Während die Sommerferien hierzulande gerade hinter uns liegen und die lieben Kleinen endlich wieder die Schulbank drücken müssen, zelebriert KOCH FILMS bereits das Ende des Schuljahres. Keine Angst, liebe Eltern, es handelt sich hier nur um einen Film. Eure Kids müssen weiterhin die Schulbank drücken. Zeit genug für die Großen, eine nostalgische Reise zurück zum Beginn des Sommers ´76 zu unternehmen.

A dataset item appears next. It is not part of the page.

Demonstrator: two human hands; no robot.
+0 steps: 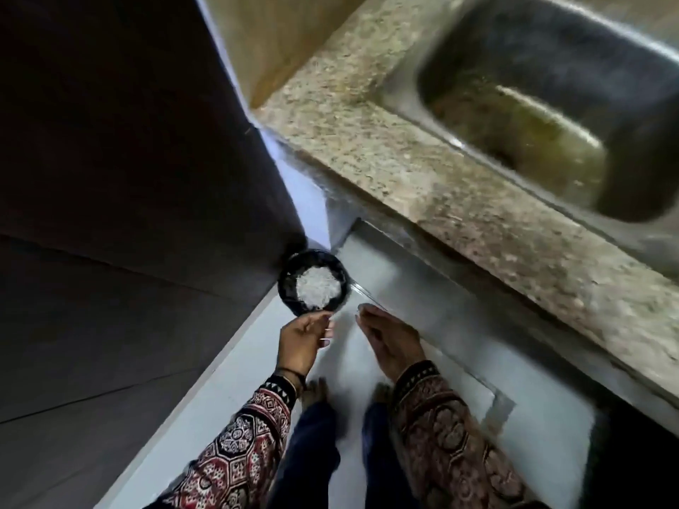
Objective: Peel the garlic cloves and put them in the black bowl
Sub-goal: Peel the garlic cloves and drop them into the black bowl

Wir werden einen Tag und eine Nacht lang Zeuge, wie die Seniors einer texanischen High School die Neuankömmlinge mit ihren Ritualen willkommen heißen und anschließend eine ausgelassene Party am Standrand zelebrieren. Mehr Handlung gibt es nicht, bedarf es aber auch nicht. Ein typischer Film von Richard Linklater halt in einem tollen Mediabook.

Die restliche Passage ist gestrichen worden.